**Your instructions**
Because the pictures are not wanted, give back only the exact text of every entry below.

**Dataset extract**
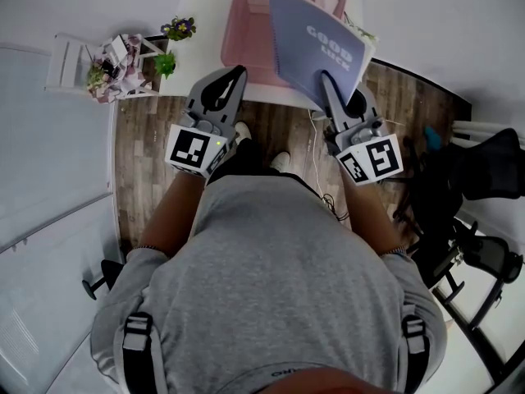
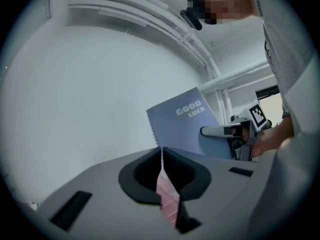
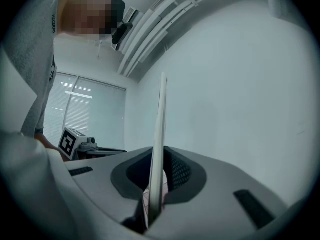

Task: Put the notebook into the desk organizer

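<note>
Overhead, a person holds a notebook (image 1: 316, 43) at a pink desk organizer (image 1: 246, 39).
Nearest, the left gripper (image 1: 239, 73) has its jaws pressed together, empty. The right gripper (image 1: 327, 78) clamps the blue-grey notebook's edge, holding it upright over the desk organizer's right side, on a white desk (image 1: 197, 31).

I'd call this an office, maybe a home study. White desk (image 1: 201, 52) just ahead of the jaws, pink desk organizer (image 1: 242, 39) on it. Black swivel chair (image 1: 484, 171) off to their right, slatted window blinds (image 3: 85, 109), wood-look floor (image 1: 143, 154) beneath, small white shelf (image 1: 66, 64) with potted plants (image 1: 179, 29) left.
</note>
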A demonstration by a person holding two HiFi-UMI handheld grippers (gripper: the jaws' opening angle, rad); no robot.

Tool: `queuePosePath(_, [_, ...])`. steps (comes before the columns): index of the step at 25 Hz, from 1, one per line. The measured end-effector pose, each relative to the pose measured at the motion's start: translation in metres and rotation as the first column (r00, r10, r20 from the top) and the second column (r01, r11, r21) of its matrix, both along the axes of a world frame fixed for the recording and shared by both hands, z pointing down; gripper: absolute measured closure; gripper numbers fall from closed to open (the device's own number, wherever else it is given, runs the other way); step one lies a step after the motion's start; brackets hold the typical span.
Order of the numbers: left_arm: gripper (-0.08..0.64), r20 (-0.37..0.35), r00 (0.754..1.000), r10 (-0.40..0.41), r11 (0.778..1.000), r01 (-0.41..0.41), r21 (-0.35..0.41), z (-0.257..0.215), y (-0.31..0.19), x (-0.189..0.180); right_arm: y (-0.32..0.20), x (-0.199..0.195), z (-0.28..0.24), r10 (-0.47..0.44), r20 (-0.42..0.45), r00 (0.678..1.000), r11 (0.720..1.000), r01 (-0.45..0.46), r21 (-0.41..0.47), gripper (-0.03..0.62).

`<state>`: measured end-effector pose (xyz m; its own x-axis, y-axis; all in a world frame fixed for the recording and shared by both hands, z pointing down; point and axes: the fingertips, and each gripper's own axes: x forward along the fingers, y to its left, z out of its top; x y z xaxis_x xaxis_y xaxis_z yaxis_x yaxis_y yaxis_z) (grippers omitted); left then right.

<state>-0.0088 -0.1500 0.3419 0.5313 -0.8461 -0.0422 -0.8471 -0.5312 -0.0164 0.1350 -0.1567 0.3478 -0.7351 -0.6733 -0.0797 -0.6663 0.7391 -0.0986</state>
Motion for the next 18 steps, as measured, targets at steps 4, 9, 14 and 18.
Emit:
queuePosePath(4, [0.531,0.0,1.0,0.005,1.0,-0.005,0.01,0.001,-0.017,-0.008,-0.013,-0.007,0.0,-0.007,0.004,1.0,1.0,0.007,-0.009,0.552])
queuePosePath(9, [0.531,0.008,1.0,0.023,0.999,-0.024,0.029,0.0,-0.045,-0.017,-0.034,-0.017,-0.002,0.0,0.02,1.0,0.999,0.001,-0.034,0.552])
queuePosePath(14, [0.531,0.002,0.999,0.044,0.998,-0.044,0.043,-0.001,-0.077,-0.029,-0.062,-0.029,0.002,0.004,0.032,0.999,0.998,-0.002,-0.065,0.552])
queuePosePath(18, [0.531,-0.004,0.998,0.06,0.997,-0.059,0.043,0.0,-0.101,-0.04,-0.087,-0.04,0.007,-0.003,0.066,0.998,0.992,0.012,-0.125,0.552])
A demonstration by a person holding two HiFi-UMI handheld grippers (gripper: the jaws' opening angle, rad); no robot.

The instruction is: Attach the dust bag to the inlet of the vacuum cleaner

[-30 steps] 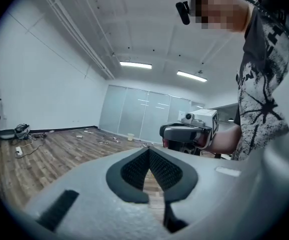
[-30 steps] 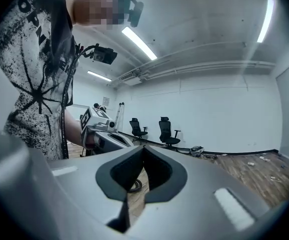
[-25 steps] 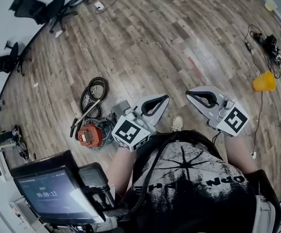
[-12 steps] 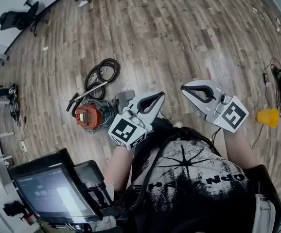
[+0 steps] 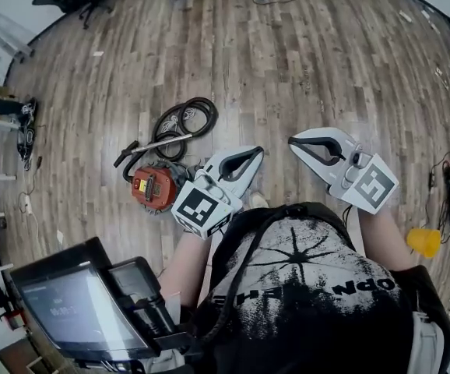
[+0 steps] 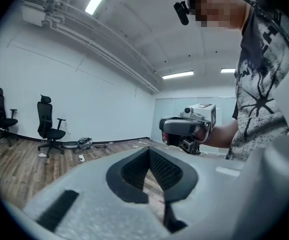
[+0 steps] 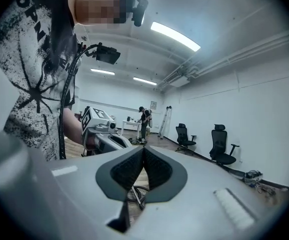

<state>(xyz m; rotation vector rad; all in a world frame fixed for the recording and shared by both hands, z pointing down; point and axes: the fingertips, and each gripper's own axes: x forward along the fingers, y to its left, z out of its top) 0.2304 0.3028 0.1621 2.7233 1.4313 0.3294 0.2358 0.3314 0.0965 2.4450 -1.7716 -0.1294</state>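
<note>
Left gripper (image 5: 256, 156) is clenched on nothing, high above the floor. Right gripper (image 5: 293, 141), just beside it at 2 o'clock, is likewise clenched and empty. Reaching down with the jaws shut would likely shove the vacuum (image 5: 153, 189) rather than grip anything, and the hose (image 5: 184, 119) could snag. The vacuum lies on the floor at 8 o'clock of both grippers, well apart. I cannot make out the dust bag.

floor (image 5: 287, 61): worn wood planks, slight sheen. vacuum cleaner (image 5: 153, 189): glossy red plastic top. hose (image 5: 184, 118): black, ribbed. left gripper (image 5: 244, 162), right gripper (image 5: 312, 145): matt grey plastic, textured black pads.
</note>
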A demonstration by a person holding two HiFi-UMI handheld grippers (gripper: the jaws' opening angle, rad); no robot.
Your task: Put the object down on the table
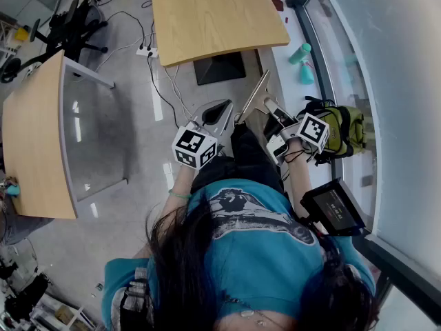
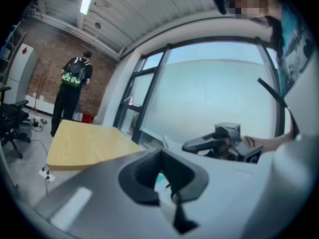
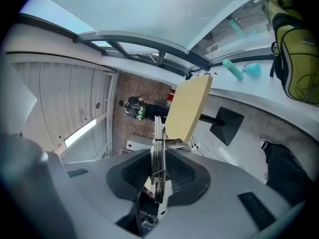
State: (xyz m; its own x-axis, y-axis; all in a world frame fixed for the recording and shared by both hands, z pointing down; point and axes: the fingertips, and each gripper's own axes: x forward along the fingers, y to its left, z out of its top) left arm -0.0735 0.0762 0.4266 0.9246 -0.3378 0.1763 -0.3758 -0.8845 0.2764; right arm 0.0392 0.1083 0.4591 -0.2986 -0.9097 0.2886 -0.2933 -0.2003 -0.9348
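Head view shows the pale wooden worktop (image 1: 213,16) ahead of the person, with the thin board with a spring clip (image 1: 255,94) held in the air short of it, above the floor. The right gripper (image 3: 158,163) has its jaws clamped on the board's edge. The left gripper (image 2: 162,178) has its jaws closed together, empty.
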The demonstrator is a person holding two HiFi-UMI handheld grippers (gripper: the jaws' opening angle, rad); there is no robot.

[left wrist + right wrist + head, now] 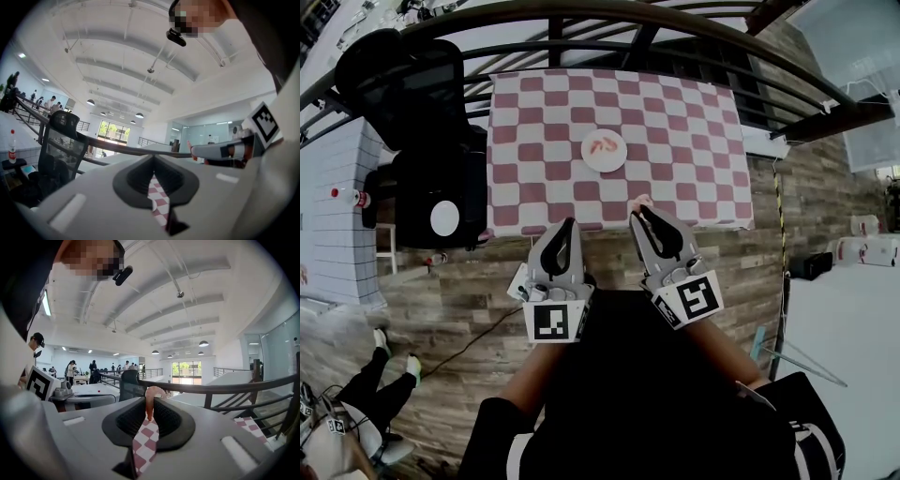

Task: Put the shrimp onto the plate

**Output for this task**
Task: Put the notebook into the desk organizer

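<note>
Overhead, a person holds a notebook (image 1: 316, 43) at a pink desk organizer (image 1: 246, 39).
Nearest, the left gripper (image 1: 239, 73) has its jaws pressed together, empty. The right gripper (image 1: 327, 78) clamps the blue-grey notebook's edge, holding it upright over the desk organizer's right side, on a white desk (image 1: 197, 31).

I'd call this an office, maybe a home study. White desk (image 1: 201, 52) just ahead of the jaws, pink desk organizer (image 1: 242, 39) on it. Black swivel chair (image 1: 484, 171) off to their right, slatted window blinds (image 3: 85, 109), wood-look floor (image 1: 143, 154) beneath, small white shelf (image 1: 66, 64) with potted plants (image 1: 179, 29) left.
</note>
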A demonstration by a person holding two HiFi-UMI handheld grippers (gripper: the jaws' opening angle, rad); no robot.

Tool: `queuePosePath(_, [_, ...])`. steps (comes before the columns): index of the step at 25 Hz, from 1, one per line. The measured end-effector pose, each relative to the pose measured at the motion's start: translation in metres and rotation as the first column (r00, r10, r20 from the top) and the second column (r01, r11, r21) of its matrix, both along the axes of a world frame fixed for the recording and shared by both hands, z pointing down; gripper: absolute measured closure; gripper numbers fall from closed to open (the device's own number, wherever else it is given, runs the other way); step one lies a step after the motion's start; brackets hold the typical span.
Order of the numbers: left_arm: gripper (-0.08..0.64), r20 (-0.37..0.35), r00 (0.754..1.000), r10 (-0.40..0.41), r11 (0.778..1.000), r01 (-0.41..0.41), r21 (-0.35..0.41), z (-0.257..0.215), y (-0.31..0.19), x (-0.189..0.180); right_arm: y (-0.32..0.20), x (-0.199..0.195), z (-0.28..0.24), r10 (-0.47..0.44), r20 (-0.42..0.45), r00 (0.678..1.000), r11 (0.720..1.000), r01 (-0.45..0.46), r21 (-0.41..0.47), gripper (-0.03..0.62).

`<state>`: measured end-effector pose (xyz m; its own x-axis, y-axis; all in a world frame fixed for the recording and shared by both hands, z pointing down; point and axes: the fingertips, and each gripper's own axes: x forward along the fingers, y to its left, z out of its top; x y z xaxis_x xaxis_y xaxis_z yaxis_x yaxis_y yaxis_z) (grippers omitted); left then right.

<state>-0.0088 -0.1500 0.3419 0.5313 -0.8461 -0.0422 -0.8471 -0.5312 -0.0164 0.1350 -0.1567 0.3478 -0.7351 -0.6733 -0.0797 -0.6663 0.7391 -0.0986</state>
Motion for the next 18 steps, as measured, targets at steps 4, 9, 14 and 18.
Emit:
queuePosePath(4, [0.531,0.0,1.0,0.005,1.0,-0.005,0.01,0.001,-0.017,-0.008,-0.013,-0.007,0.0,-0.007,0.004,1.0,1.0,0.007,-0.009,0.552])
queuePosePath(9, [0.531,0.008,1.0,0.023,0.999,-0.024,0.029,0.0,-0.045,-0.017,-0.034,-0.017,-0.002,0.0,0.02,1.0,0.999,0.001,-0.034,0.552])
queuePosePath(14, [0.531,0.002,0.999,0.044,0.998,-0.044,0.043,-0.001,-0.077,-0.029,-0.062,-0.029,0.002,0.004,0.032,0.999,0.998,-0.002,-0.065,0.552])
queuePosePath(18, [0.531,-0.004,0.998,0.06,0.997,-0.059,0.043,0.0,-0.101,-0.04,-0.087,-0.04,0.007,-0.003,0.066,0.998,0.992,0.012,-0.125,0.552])
A demonstration by a person holding two HiFi-UMI handheld grippers (gripper: the jaws' opening angle, rad); no robot.

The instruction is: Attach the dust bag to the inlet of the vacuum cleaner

[-30 steps] 
[-30 steps] 
[-25 steps] 
[-12 steps] 
[+0 steps] 
[+0 steps] 
[+0 steps] 

<state>(xyz m; rotation vector rad; all in a world frame fixed for the recording and shared by both hands, z pointing down; point and axes: the fingertips, and each gripper's own axes: x forward along the fingers, y to its left, z out of its top) 0.2304 0.3028 0.1621 2.7233 1.4313 0.3294 0.2358 0.3314 0.0965 2.4450 -1.7716 -0.1294</state>
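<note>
Left gripper (image 5: 256, 156) is clenched on nothing, high above the floor. Right gripper (image 5: 293, 141), just beside it at 2 o'clock, is likewise clenched and empty. Reaching down with the jaws shut would likely shove the vacuum (image 5: 153, 189) rather than grip anything, and the hose (image 5: 184, 119) could snag. The vacuum lies on the floor at 8 o'clock of both grippers, well apart. I cannot make out the dust bag.

floor (image 5: 287, 61): worn wood planks, slight sheen. vacuum cleaner (image 5: 153, 189): glossy red plastic top. hose (image 5: 184, 118): black, ribbed. left gripper (image 5: 244, 162), right gripper (image 5: 312, 145): matt grey plastic, textured black pads.
</note>
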A demonstration by a person holding two HiFi-UMI handheld grippers (gripper: the jaws' opening angle, rad); no robot.
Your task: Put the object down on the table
State: (xyz m; its own x-axis, y-axis; all in a world frame fixed for the recording and shared by both hands, z pointing down; point and axes: the fingertips, and each gripper's own axes: x forward along the fingers, y to its left, z out of its top) left arm -0.0735 0.0762 0.4266 0.9246 -0.3378 0.1763 -0.3758 -0.8845 0.2764; right arm 0.0392 0.1083 0.4591 -0.2986 -0.9097 0.2886 -0.2933 -0.2003 -0.9348
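Head view shows the pale wooden worktop (image 1: 213,16) ahead of the person, with the thin board with a spring clip (image 1: 255,94) held in the air short of it, above the floor. The right gripper (image 3: 158,163) has its jaws clamped on the board's edge. The left gripper (image 2: 162,178) has its jaws closed together, empty.
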The demonstrator is a person holding two HiFi-UMI handheld grippers (gripper: the jaws' opening angle, rad); there is no robot.

[left wrist + right wrist + head, now] 

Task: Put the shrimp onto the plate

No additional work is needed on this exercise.